14: You’ll become more patient and tolerant.
Stretching anything, at first, is painful. A difficult and strenuous process…especially if we’re talking about your jeans after Thanksgiving dinner.
Patience and tolerance can feel equally as tight at times, particularly when you’re used to doing things on your own.
I, myself, thought I was a patient person until I started living with two children. Boy, was that a wake-up call.
However, it put me in a position where I could choose stagnation or growth. I would essentially be sabotaging myself if I held the same expectations for my new life, as I did my old one.
I had begun living in a fundamentally different reality which came along with an entirely different set of rules and norms.
If I were to chose to continue living in that new reality, I’d have to embrace and accept all that came along with it.

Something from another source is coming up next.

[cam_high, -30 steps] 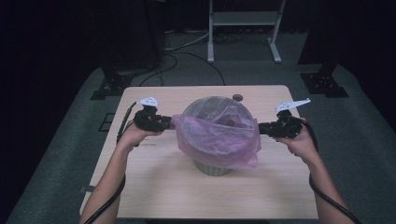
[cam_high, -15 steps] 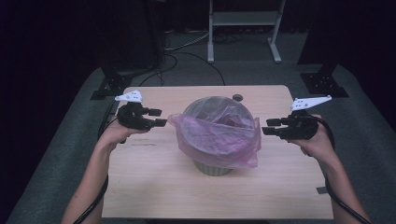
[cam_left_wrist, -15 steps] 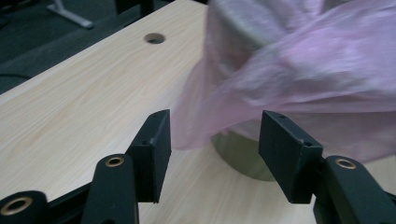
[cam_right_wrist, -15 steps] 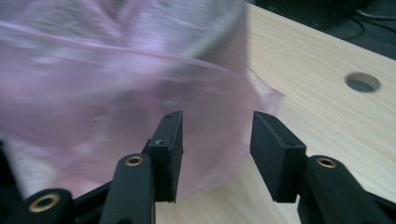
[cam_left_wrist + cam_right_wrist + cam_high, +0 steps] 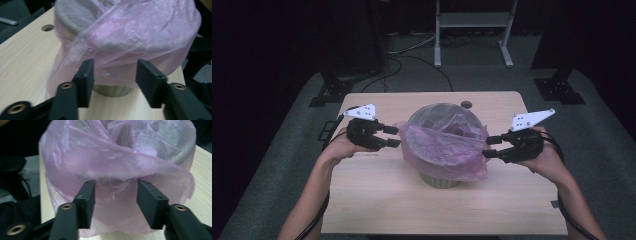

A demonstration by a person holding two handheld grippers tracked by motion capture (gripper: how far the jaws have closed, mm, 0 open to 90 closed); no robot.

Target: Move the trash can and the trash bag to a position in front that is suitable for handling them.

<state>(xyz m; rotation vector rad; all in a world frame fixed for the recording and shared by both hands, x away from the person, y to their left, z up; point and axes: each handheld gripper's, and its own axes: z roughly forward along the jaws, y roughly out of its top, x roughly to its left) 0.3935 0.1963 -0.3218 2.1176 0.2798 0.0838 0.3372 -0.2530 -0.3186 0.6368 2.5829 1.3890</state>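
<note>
A light wooden desk (image 5: pixel 377 200) stands on grey carpet (image 5: pixel 287 165); a small round hole (image 5: pixel 467 104) sits near its far edge; behind the desk, a pale metal frame (image 5: pixel 472 22) rises from the floor, with dark cables (image 5: pixel 412 52) trailing beside it; black stand feet (image 5: pixel 329 92) rest at the far corners; the background is too dark to read.

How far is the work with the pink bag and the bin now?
Done: the pink bag lines the bin, its edge folded over the rim. In hand: nothing; left claw and right claw are open beside it. Left: perhaps smoothing the loose, uneven skirt.
</note>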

By doing so, I grew as a person. I evolved, became less focused on myself, and more on others — the rest of the family.
It continues to be a process, as anything worthwhile in life is. But the only alternative to growth is staying inside of your comfort zone…and nothing worthwhile ever happens there.
15: She will give you a higher sense of purpose and meaning.
There are two major concepts I focus on with my private clients: Identity and purpose.
I tell them all that if you hear me say it once, you’re going to hear it a million times.
This is because I believe that identity and purpose (see?) are the driving forces behind everything we do in life.
Our identity reflects our values, our beliefs, the way we see ourselves — and therefore the way we show up in the world. It dictates how we treat people around us, and what we allow into our lives. It simply sets the standards for the life we are going to live as well as the person we are going to become.
Our purpose, though, is a deep-rooted reason why we are doing what we’re doing.
We can work hard all day long to buy the watches, the cars, the houses, and the clothes.
And…that stuff is great. It’s fun to achieve these goals and feel good about yourself in the process.
At the end of the day, though, it’s stuff, and many people sacrifice their relationships so they can get more of it.
Inevitably, they wake up one morning surrounded by all of the things they worked for, and forget why.
They forget why they wanted that thing that’s been in the box for 6 months.
They realize that nobody is going to see it, because they pushed away their friends, family, and relationships while they were too busy working for it.
They quite simply lose — or lost — sight of their purpose.
Being with a good woman though, gives us a deeper meaning behind our reasons. It pushes us to work for something that’s more important than our frivolous or materialistic desires. It helps us begin to create a vision larger than just making a living…but instead, creating a life.
Fulfillment becomes the goal.
The right woman will help you understand that the most valuable things in life can’t be bought, appraised, or displayed…
They can only be felt with the heart.